When I was a very young child, maybe four or five years old, well before my parents’ divorce–which happened or began to happen when I was six–I was standing with my father, looking at some ruins, broken columns with their capitals overturned on the ground. It must have been a painting, but in fact I don’t remember that part, don’t remember whether we were actually in some kind of park, or even salvage yard, but there were ruins and I said that I liked looking at them. My father said, yes, and do you know there’s a wonderful word for that feeling, or that pleasure in looking at a fallen time. Not a destroyed time, not rubble from a war, but just the slow and steady and not particularly unkind work of time on the things humans build. Desuetude, he said, he taught me, and because I had a lisp as a child because of an uncut frenum, he made me say it, but I would have said it anyway, and many, many times, because it told me that things inside me, states of being that would become increasingly complex, and increasingly difficult to articulate, had words. Words! And to my young mind that honored something inside me, gave me a credibility with myself.
In “Dentist,” instead of just saying that his office is furnished in Danish Modern, you use the actual names of the designers of various pieces Hans Wegner or Kurt Ostervig etc. Is this an extension of the value you place on accuracy in language in general? Though some authors might do this to establish authority, I feel there is something else at play for you.

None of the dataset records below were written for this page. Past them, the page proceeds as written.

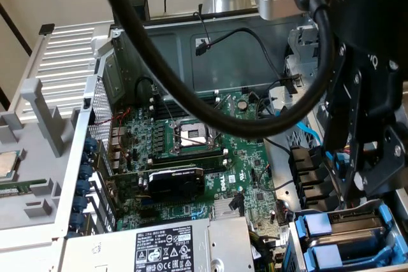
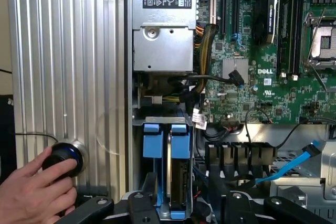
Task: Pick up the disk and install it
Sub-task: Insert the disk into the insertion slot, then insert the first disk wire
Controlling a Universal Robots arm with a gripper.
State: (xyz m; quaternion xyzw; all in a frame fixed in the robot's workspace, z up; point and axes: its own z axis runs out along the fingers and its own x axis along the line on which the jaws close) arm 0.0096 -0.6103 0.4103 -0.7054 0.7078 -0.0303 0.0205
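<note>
Inside the open computer case (image 1: 178, 49), my gripper (image 2: 188, 211) is partly cut off, fingertips hidden, yet its jaws stand wide. Beneath it the disk (image 2: 177, 178) sits on edge in the drive bay (image 2: 163, 121), unheld. Somebody's hand (image 2: 31, 192) half-covers a blue knob (image 2: 65, 156).

Open workstation, two angles. The exterior view looks steeply down into the computer case (image 1: 178, 55) from close beside the arm, whose thick black cable (image 1: 156, 62) sweeps across the foreground. The wrist view faces straight down from just above the drive-bay end of the same case and sits nearer to the hardware. Both views take in the green motherboard (image 1: 248, 189) (image 2: 247, 93), the labelled power supply (image 1: 223, 240) (image 2: 163, 40) and the blue drive carriers (image 1: 322, 227) (image 2: 152, 140), which lie at the exterior view's lower right.
</note>
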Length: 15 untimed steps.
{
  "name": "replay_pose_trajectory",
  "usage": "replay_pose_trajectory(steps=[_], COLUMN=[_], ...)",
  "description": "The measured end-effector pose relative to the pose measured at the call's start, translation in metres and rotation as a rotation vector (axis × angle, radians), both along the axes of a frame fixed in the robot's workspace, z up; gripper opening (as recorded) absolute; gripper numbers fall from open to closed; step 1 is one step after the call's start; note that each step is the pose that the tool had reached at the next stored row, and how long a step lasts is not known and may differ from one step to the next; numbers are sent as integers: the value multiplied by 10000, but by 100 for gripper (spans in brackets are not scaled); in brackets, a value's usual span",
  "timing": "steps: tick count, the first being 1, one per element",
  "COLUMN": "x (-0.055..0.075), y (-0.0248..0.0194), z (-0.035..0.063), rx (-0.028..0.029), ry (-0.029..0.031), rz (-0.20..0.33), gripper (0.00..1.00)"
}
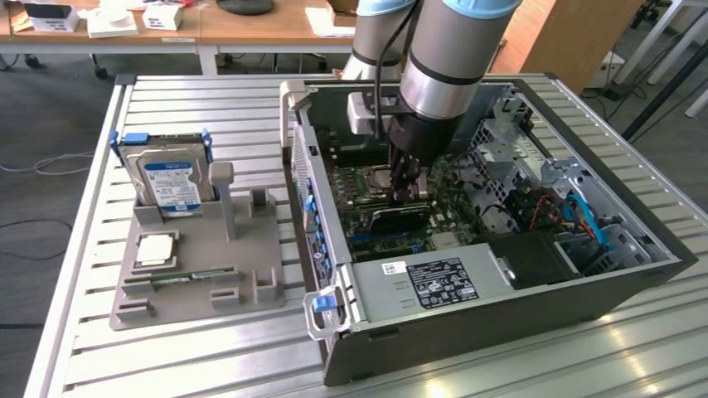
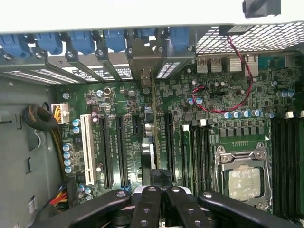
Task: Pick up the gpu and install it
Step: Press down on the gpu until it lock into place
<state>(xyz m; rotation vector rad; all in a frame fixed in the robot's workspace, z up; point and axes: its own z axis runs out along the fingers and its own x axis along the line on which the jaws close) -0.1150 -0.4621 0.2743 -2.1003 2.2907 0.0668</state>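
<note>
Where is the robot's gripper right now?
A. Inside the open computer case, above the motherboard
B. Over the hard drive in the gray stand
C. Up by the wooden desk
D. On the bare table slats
A: in the exterior view the gripper reaches down into the open computer case, just over the green motherboard.

Bright even indoor light, glare on the metal table slats (image 1: 531, 365), soft shadows inside the case (image 1: 619, 282), mild blur.
</note>
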Motion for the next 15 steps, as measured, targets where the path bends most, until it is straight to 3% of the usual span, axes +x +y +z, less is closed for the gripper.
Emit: replay_pose_trajectory(steps=[15], x=[1], y=[1], z=[-57], rx=[3], ry=[-2], rz=[1], gripper=[11])
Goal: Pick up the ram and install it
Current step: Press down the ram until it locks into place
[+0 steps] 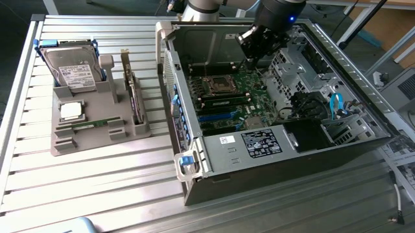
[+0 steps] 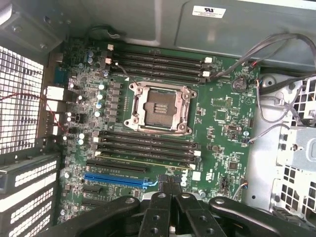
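Inside, the open computer case (image 1: 272, 145) lies on its side on the slatted metal table (image 1: 97, 179), with its green motherboard (image 2: 222, 113) facing up. At the board's middle sits an empty processor socket (image 2: 158, 106) in its metal frame, and rows of long dark memory slots (image 2: 148, 145) run on either side of it; whether one of the slots near the socket already carries a stick cannot be told for sure, though a pale greenish strip shows along the lowest of them in the wrist view. A blue expansion slot (image 2: 116, 180) lies just beyond those rows. At the case's far end, toward the exterior view's right, a metal drive cage (image 1: 350, 124) holds a blue cable (image 1: 335, 104) and a tangle of dark wiring. The gripper (image 2: 170, 190) hangs within the case above the motherboard, its two dark fingers (image 2: 158, 217) pressed together with no gap between them and nothing held. Well apart from the case, toward the exterior view's left, a grey parts holder (image 1: 97, 131) stands on the table. In its compartments are a hard drive (image 1: 75, 70) leaning upright at the back, a dark expansion card (image 1: 133, 92) standing on edge along the side nearest the case, a square silver processor (image 1: 71, 110) lying flat, and the ram (image 1: 96, 124), a thin green stick resting in a low cradle near the holder's front.
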`<state>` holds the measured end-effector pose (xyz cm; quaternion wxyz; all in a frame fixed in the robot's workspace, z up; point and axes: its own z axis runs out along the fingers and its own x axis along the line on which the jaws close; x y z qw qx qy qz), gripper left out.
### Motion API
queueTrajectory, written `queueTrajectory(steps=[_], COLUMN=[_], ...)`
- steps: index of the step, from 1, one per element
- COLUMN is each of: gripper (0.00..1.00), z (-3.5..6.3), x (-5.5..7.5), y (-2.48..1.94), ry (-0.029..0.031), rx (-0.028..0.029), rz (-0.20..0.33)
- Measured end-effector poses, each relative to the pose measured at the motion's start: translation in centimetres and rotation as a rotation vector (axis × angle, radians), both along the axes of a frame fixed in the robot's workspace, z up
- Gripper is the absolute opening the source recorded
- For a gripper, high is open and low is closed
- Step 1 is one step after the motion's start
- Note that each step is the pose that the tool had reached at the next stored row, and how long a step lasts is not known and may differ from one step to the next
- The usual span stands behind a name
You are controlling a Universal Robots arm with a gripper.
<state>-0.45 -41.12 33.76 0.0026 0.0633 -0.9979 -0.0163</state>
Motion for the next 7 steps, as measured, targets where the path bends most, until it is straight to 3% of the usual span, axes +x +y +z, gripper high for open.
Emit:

Leave it to you, Alice, to fathom a deeper energy in specificity, in naming the actual makers. So many issues are at work here, not the least of which is the fact that the artists, and what they specifically envisioned and designed and made, were there doing all of that first, and then someone (or ones) ran in and threw a blanket label over it all, Danish Modern or Magic Realism, terms which mean exactly nothing specific. But also, this dentist, he would know who had designed what, and he would have chosen based on discretion; he’s a perfectionist, and has been a very fine dentist. The term Danish Modern seems to abide, and would actually seem to mean something now, in the world of this story, but who knows—other than the museum curators, or high-end furniture makers—who the hell Hans Wegner and Kurt Ostervig are/were? Who comes to this dentist any longer? Who even recognizes all the elegant and exacting standards by which he practiced dentistry?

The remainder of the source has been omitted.